WHAT YOU WILL DO: Repeat all of the data word for word so that only the pictures are missing from the copy.

═════ RECORDS TO USE ═════

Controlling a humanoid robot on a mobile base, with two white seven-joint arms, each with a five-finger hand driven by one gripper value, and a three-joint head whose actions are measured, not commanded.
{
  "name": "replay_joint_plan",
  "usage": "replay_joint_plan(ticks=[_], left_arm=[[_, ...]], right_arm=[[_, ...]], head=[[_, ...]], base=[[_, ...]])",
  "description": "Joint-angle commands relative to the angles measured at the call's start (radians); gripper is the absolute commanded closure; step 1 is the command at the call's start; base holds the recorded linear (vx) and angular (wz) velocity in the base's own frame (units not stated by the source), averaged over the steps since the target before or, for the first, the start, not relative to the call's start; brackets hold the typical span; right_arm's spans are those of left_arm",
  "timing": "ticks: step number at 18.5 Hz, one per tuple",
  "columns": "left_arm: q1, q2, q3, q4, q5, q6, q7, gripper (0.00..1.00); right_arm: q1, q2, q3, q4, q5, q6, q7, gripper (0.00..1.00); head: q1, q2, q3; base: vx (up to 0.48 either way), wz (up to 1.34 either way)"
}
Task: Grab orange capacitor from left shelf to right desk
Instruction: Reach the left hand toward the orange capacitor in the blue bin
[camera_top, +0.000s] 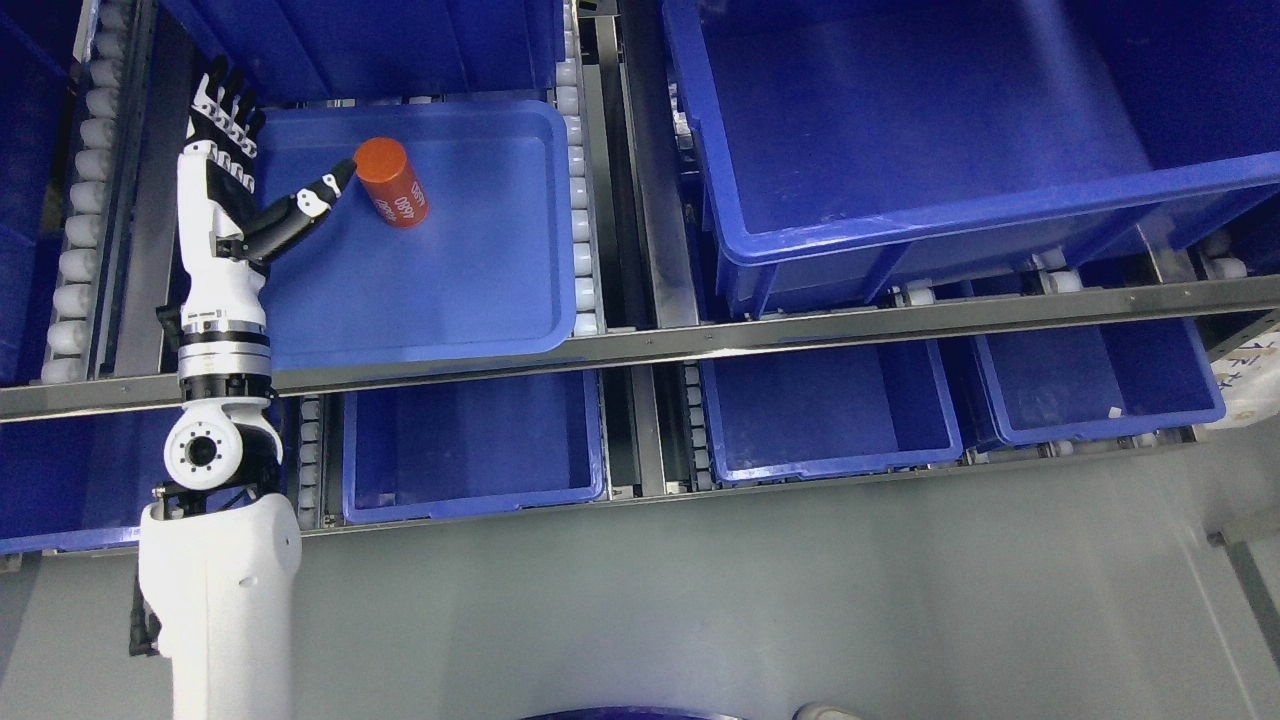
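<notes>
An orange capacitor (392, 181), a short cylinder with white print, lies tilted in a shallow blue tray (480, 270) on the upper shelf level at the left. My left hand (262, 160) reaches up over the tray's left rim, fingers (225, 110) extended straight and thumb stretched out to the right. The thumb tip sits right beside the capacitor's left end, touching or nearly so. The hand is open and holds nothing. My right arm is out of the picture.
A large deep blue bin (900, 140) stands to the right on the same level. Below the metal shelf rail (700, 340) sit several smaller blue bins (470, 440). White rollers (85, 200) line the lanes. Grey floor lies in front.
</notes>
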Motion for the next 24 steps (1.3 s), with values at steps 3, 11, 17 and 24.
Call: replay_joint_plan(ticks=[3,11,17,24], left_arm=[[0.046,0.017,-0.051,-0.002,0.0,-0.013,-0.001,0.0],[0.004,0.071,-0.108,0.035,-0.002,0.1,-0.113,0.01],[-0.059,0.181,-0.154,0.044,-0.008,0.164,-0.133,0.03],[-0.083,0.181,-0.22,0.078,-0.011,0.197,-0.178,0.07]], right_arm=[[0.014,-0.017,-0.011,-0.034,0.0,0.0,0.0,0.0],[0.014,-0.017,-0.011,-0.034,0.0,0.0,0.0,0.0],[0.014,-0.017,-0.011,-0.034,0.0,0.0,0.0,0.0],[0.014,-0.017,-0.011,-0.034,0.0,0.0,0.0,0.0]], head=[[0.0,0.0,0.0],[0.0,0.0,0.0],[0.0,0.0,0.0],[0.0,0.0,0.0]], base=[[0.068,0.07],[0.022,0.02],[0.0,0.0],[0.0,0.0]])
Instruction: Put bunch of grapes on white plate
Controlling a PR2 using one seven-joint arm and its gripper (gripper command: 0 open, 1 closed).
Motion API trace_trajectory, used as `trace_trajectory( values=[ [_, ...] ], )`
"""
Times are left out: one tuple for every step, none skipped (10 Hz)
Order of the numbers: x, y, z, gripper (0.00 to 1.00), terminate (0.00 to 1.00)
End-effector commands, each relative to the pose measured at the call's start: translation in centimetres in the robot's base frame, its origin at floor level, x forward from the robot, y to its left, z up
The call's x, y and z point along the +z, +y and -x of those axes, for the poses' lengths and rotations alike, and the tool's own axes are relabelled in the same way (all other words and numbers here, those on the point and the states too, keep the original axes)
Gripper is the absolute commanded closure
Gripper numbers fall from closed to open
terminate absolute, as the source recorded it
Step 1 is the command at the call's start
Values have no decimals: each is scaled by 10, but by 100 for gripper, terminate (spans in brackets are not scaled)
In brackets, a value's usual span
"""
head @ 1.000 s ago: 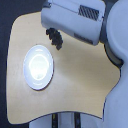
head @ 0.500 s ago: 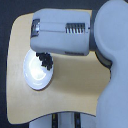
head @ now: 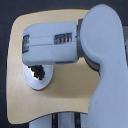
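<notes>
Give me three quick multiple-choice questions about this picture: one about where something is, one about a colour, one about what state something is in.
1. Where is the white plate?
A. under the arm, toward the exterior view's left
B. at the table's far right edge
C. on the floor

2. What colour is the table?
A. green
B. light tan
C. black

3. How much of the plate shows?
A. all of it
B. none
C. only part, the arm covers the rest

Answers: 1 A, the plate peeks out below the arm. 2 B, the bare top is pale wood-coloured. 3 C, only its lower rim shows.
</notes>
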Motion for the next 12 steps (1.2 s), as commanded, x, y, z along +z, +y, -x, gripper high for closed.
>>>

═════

FINISHED TASK:
Controlling a humanoid robot on a mobile base, with two white seven-joint arms, each with a five-finger hand driven by one gripper value, and a three-joint head whose actions are measured, not commanded.
{
  "name": "replay_joint_plan",
  "usage": "replay_joint_plan(ticks=[_], left_arm=[[_, ...]], right_arm=[[_, ...]], head=[[_, ...]], base=[[_, ...]])",
  "description": "Joint-angle commands relative to the angles measured at the call's start (radians); gripper is the absolute commanded closure; step 1 is the command at the call's start; base holds the recorded linear (vx) and angular (wz) velocity in the base's own frame (units not stated by the source), averaged over the steps since the target before or, for the first, the start, not relative to the call's start; brackets hold the typical span; right_arm's spans are those of left_arm",
  "timing": "ticks: step number at 18.5 Hz, one per tuple",
  "columns": "left_arm: q1, q2, q3, q4, q5, q6, q7, gripper (0.00..1.00); right_arm: q1, q2, q3, q4, q5, q6, q7, gripper (0.00..1.00); head: q1, q2, q3; base: vx (up to 0.48 either way), wz (up to 1.34 either way)"
}
Task: Grab orange capacitor from left shelf to right desk
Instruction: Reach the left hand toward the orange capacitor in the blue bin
[camera_top, +0.000s] 
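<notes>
An orange capacitor (392, 181), a short cylinder with white print, lies tilted in a shallow blue tray (480, 270) on the upper shelf level at the left. My left hand (262, 160) reaches up over the tray's left rim, fingers (225, 110) extended straight and thumb stretched out to the right. The thumb tip sits right beside the capacitor's left end, touching or nearly so. The hand is open and holds nothing. My right arm is out of the picture.
A large deep blue bin (900, 140) stands to the right on the same level. Below the metal shelf rail (700, 340) sit several smaller blue bins (470, 440). White rollers (85, 200) line the lanes. Grey floor lies in front.
</notes>
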Motion for the next 24 steps (1.3 s), with values at steps 3, 11, 17 and 24.
Call: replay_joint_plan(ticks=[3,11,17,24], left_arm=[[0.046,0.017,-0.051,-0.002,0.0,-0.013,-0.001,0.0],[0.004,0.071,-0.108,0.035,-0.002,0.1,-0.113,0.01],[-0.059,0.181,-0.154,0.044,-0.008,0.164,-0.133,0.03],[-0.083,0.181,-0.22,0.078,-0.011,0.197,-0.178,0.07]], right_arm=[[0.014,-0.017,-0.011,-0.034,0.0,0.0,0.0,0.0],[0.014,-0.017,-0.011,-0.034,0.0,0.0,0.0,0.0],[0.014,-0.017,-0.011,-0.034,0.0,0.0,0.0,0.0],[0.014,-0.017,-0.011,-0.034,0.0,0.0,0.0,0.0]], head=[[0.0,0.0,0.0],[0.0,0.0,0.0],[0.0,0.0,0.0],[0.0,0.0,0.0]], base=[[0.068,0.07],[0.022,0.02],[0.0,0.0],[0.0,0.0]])
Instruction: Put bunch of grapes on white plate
Controlling a PR2 using one seven-joint arm and its gripper (gripper command: 0 open, 1 closed).
Motion API trace_trajectory, used as `trace_trajectory( values=[ [_, ...] ], )`
"""
Times are left out: one tuple for every step, none skipped (10 Hz)
Order of the numbers: x, y, z, gripper (0.00 to 1.00), terminate (0.00 to 1.00)
End-effector commands, each relative to the pose measured at the call's start: translation in centimetres in the robot's base frame, its origin at floor level, x forward from the robot, y to its left, z up
The call's x, y and z point along the +z, +y and -x of those axes, for the poses' lengths and rotations alike, and the tool's own axes are relabelled in the same way (all other words and numbers here, those on the point and the states too, keep the original axes)
Gripper is the absolute commanded closure
Gripper numbers fall from closed to open
terminate absolute, as the source recorded it
Step 1 is the command at the call's start
Values have no decimals: each is scaled by 10, but by 100 for gripper, terminate (spans in brackets are not scaled)
In brackets, a value's usual span
"""
head @ 1.000 s ago: 
head @ 0.500 s ago: 
head @ now: 
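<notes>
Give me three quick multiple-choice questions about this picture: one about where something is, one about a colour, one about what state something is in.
1. Where is the white plate?
A. under the arm, toward the exterior view's left
B. at the table's far right edge
C. on the floor

2. What colour is the table?
A. green
B. light tan
C. black

3. How much of the plate shows?
A. all of it
B. none
C. only part, the arm covers the rest

Answers: 1 A, the plate peeks out below the arm. 2 B, the bare top is pale wood-coloured. 3 C, only its lower rim shows.
</notes>
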Motion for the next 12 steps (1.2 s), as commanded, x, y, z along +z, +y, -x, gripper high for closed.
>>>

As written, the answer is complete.